I was eight years old when my parents took me to Palestine, in the spring of 1935. My father, Moishe Hirsh Halparin, decided to take my mother to Palestine to see the 75 dunam (18.5 acre) orange orchard in Ness Ziona that he'd bought in 1931. My mother, Clara, wouldn't leave me behind because I was so much younger than my four siblings. My eldest brother, Bill, was managing the orchard following his graduation from engineering at the University of Manitoba.
More than 75 years later, the trip is still vivid. We travelled from Winnipeg to New York by train, and then by Cunard line to Le Havre. As the only child on board, I was given free reign to explore the entire ship. I loved being able to order whatever I wanted for dinner; my favourite was duck stuffed with apples. We stayed in Paris for three days in a small hotel, where we got stuck in the elevator cage between floors. I crawled out and ran downstairs to alert management. From Paris, we took the train to Marseille, where we caught an Italian ship to Haifa.
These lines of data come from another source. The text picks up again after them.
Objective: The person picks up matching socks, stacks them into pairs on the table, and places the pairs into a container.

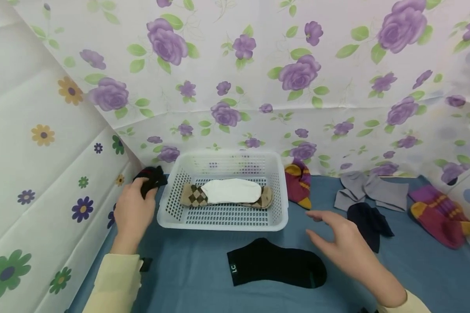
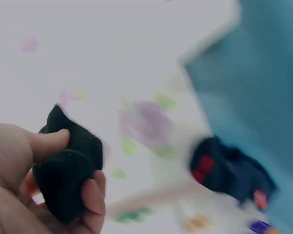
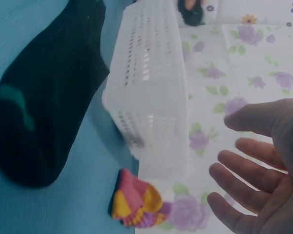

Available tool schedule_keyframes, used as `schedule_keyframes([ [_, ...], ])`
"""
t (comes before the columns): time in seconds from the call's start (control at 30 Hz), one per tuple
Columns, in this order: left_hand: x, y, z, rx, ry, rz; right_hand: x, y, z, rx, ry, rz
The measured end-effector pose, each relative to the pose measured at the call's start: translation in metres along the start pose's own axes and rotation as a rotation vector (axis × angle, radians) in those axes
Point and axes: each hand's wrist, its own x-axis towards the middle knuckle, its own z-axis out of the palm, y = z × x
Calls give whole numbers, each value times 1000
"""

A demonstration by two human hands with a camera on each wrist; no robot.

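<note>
Head: left grip (image 1: 135, 208) holds sock (image 1: 152, 184), apparently.

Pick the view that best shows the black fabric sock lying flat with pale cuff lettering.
Head: it shows the whole flat black fabric sock, uncovered, pale cuff lettering included. The right wrist view is closer and shows the green toe patch, but crops the cuff end. The left wrist view doesn't show it.

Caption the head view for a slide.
Left hand gripping a dark sock, right hand empty near a flat black sock, a white sock in the basket.
</note>
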Motion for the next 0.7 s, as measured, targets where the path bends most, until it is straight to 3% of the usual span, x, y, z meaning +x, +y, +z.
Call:
schedule_keyframes([
  [0.07, -9, 22, -4, -82, 54, 102, 2, -6, 0, 36, 33, -2],
  [0.17, -27, 57, 0, -238, 54, 277, 6, -18, 2, 95, 45, 6],
  [0.27, -50, 88, 13, -342, -28, 408, 10, -29, 6, 162, 8, 30],
  [0.43, -90, 126, 43, -420, -197, 522, 13, -41, 17, 274, -131, 80],
  [0.57, -111, 144, 60, -446, -326, 610, 14, -45, 22, 345, -199, 62],
  [0.7, -118, 154, 68, -413, -427, 706, 14, -44, 23, 386, -164, 27],
])
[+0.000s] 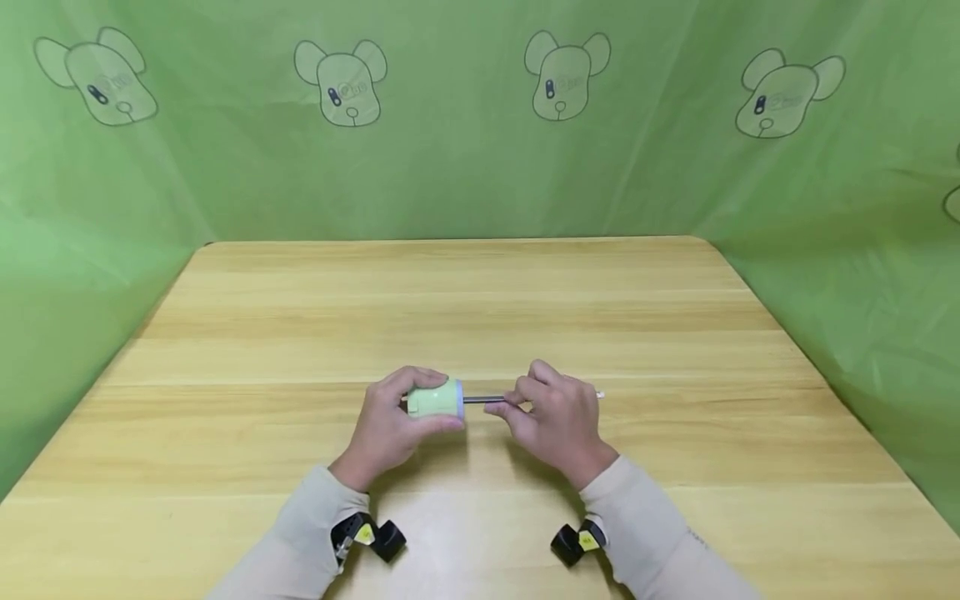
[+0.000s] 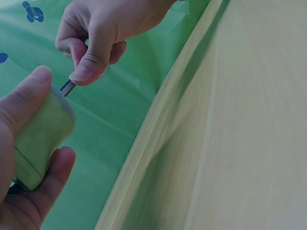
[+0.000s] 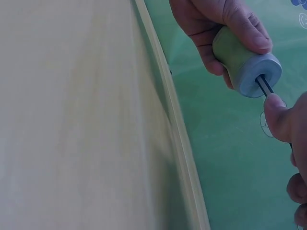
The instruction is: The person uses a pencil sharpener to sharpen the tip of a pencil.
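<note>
My left hand (image 1: 384, 431) grips a small light-green pencil sharpener (image 1: 433, 402), fingers over the top and thumb along the near side. It lies sideways, its blue-grey end face (image 3: 250, 82) turned toward my right hand (image 1: 558, 421). A dark pencil (image 1: 482, 400) with a lighter stripe enters the round hole in that face. Thumb and fingers of the right hand pinch the pencil close to the hole, and a white end sticks out beyond the knuckles. Inside the sharpener the pencil's tip is hidden. Both hands are above the table.
The wood-grain table (image 1: 480, 300) spreads around and beyond the hands. Green cloth (image 1: 457, 183) printed with bear heads hangs behind it and along both sides. Black wrist cameras (image 1: 388, 542) are strapped at both cuffs, low over the table.
</note>
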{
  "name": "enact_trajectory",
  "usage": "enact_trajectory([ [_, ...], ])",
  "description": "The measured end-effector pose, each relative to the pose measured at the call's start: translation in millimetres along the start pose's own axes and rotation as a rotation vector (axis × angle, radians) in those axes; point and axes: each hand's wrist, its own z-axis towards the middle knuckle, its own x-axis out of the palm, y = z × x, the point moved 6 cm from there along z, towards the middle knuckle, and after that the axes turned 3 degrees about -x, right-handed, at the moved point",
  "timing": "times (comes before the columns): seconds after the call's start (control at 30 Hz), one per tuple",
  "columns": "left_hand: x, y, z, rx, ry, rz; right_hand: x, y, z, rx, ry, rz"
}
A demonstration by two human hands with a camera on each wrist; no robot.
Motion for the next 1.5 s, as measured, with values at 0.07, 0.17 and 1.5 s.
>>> enact_trajectory([
  [0.07, -0.1, -1.1, 0.1, 0.029, -0.005, 0.001, 2, -1, 0.7, 0.045, 0.045, 0.022],
  [0.17, 1.0, -2.8, 0.0, 0.072, 0.003, 0.004, 9, -7, 0.2, 0.226, 0.221, 0.122],
  [1.5, -2.3, 3.8, -0.9, -0.127, -0.043, -0.087, 2, -7, 4.4, 0.139, 0.004, -0.067],
])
We rented an apartment for two months on Allenby Street in Tel Aviv. From there, we would take a sherut (a shared taxi) to the orchard. We took bus tours to different parts of the country: to the archeological digs in Caesarea; to the Dead Sea, where my father, in the classic pose, sat upright in the water reading a newspaper. I had cut my toe, and remember how much the mineralized water stung.
To celebrate Pesach in Jerusalem, we had to travel in an armed bus convoy. At one point, the Arabs opened fire. We all lay flat on the floor until the shooting stopped. When we eventually got to Jerusalem, I watched the men daven at the small patch of the Wailing Wall that the Arabs allowed Jews to visit twice a year, at Pesach and New Year's.
My father was born in 1883 in what is now Belarus. At 21, with his father, Wolfe, and younger brother, Archie, he fled the pogroms and inevitable conscription to the Czar's army. They settled in Winnipeg in 1904, in a small house at 381 Dufferin Avenue, at the foot of the Salter Street Bridge.
The Halparin men went into the wholesale meat business. Wolfe died in 1906, and in 1909 my father decided to marry. He sent for his 24-year-old cousin Clara Fiskin, from Propoisk. He met her off the boat in New York, where they were wed.
After Moishe and Clara settled into their home on Dufferin, my father undertook to get the family out of Russia to Winnipeg. He brought over his older brother Isser and wife Rachel, and their seven children. After the First World War, he brought over two of his three sisters, Henia and Chaika, and his half sister Sara Choslovsky. He also brought over his wife's two sisters, Noonie Rosen and Bessie Raeve, and their families. Bessie, a midwife, had been deafened in the war.
My father was a dandy who travelled frequently to New York to buy his bespoke suits and shoes. He always wore white linen suits in summer. His car was equally flashy — a 1921 touring Packard, four-door convertible, with canvas roof and clip-on celluloid windows.
He was also a successful entrepreneur. In 1925, he sold his share in the wholesale meat business to his brother Isser and bought a small knitting business. He built a factory next to our house, and moved in the knitting equipment to make sweaters. Called Standard Knitting Company, it comfortably supported our family, and employed all my siblings until they eventually sold the business in the 1960s. My father also owned an apartment building in St. Boniface, where he built the city's first cinema, the Paris Theatre, on Provencher, across from City Hall.
An ardent Zionist, my father gave generously to the Jewish National Fund over the years. In the 1920s, his $5,000 donation bought 100 dunams of land for Sede Zvi, a moshav in the northwestern Negev. After his death, we discovered a special bequest in his will for a poor Jewish boy in Palestine whom he had been supporting for years.
My father had intended to retire to his orchard, a dream he never realized. He died of a heart attack in 1947, a year before Israel declared independence. He was 63.
After his death, the orchard carried on under the care of an Israeli manager. In 1973, an Israeli developer made an offer for the land, intending to build condos. My husband, Harold Mostow, my brother Archie, who was fluent in Hebrew, and I went to Israel, where my husband negotiated the sale on behalf of the family. The paperwork was finalized shortly after the Yom Kippur War, thus ending our family's 42-year land ownership in Israel.
In an ironic twist, the authorities refused to rezone the land, so it remains abandoned and derelict, surrounded by Rechovat's hi-tech park on one side, Ness Ziona on the other.
On a visit to Israel in early 2011, the younger son of my late brother Bill, Elliot Halparin, and his wife, Nancy Wigston, decided to try to find the orchard that had played such a prominent role in our family's history. By e-mail, I put them in touch with Karen Dankwerth (née Margolese), a cousin of my husband and a former Winnipeger who has been living on Kvutzat Shiller, not far from the orchard, since 1966. The three of them made a pilgrimage to the spot, where only a few neglected orange trees remained, along with a crumbling stone dwelling. There, they snapped a few photos to reacquaint us all with my father's legacy.